Wednesday, July 9, 2014

Leaving Safe, Going to China

Over the past three years, I’ve been asked about my post-college plans 257,398 times (give or take). For the most part, my answer’s been simple and elusive: “I’m open to the adventure of whatever comes my way.” Loosely translated: I have absolutely no idea what I’m going to do, but I’ll take whatever entry-level job I need to get started and work it with a positive attitude.

This was my answer even up to graduation.

Never did I imagine that my “adventure” might be quite so literal.

After a great deal of encouragement from profs, I tossed in a last-minute application as an alternate in a teach-abroad program, thinking, “It’s a nice thought, but there’s no way it could work out.” But they accepted me. And not as an alternate but as a teacher. In China. For a year. Paid.

Adventure much?

China was never on my radar. Grad school in the UK? Yes. Live with a host in France? Why not! ‘Splore Guatemala? Natalia, here I come! Visit my Norwegian homeland? Please! Putter about Germany and Austria? Still hoping for 2017. Teach high schoolers English China? What?

But here it is, and the decision was difficult. I’ve never been big on opportunity cost. Risk is risky. Fear’s my friend. Going to China necessitates leaving home. Leaving my language. Leaving my familiar, comfortable medical care system. Leaving Western culture. Leaving my sense of safe. But if not now, then when? I can’t live life in safety; there’s no life there. Lewis tried to teach me that a long time ago—Aslan’s not tame, he’s not safe—but I didn’t want to listen. 

As I was applying, I pleaded with God to make his will clear. Absolutely and irrevocably clear. After all, he’d never mentioned China before, so how was I supposed to respond? Then my late, scrambled, not-quite-finished application was accepted. I was given the go-ahead immediately after the interview. The job is paid, allowing me to pay back loans.  Travel costs there and back will be covered. Not a single roadblock appeared. Suddenly it was uncomfortably clear. For a few moments, I was angry that it was so clear, because it meant the uncomfortable and the unfamiliar loom ahead.

But for once in my life, I’m going to take the risk. It’s terrifying. It’ll be hard. Tears will happen, but memories will happen too. Life-changing ones. I’ll gain experience I can’t get anywhere else. I’ll teach—trial by fire, but I’ll teach. I’ll adapt to a wondrous and ancient culture. I’ll be challenged, and I’ll learn, and I’ll grow.

In a very real sense, “I shall go on and take the adventure that shall fall to me.”


Obedience
by George MacDonald


I said: “I shall miss the light,
And friends will miss me, they say.”
He answered: “Choose tonight
If I am to miss you or they.”

I pleaded for time to be given.
He said: “Is it hard to decide?
It will not seem so hard in heaven
To have followed the steps of your Guide.”

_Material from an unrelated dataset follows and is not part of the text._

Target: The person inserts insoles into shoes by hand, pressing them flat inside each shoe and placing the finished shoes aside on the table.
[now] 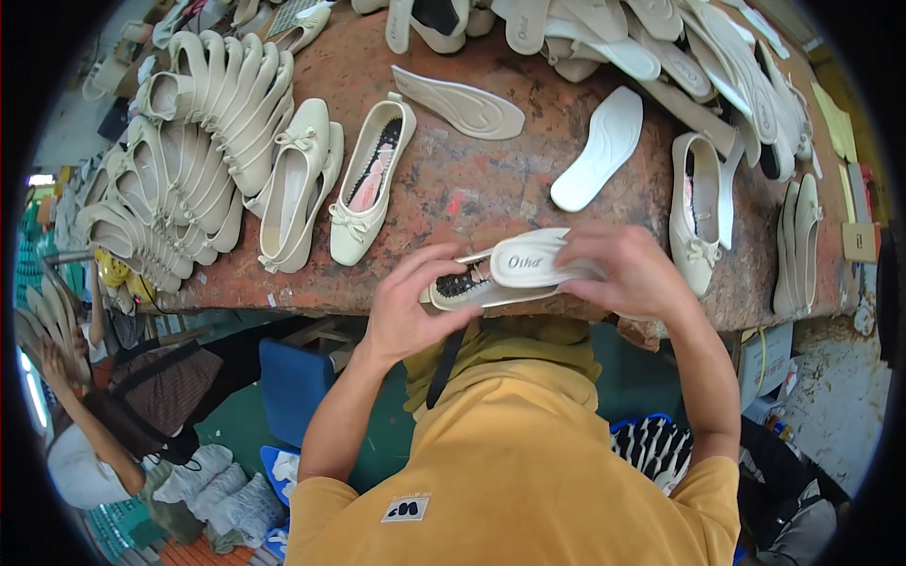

I cast one look at the fields,
Then set my face to the town;
He said, “My child, do you yield?
Will you leave the flowers for the crown?”

Then into His hand went mine;
And into my heart came He;
And I walk in a light divine,
The path I had feared to see.


Trip Details
Where: the city of Changle in the Shandong province.
When: August 2014 - June/July 2015.
Alone? Nope. With several other teachers selected by Northwest University.
Contact info: I'll let you know when I get it sorted.
Job description: teaching an elective English speech/writing course to high school students.
Living arrangements: on-campus apartment.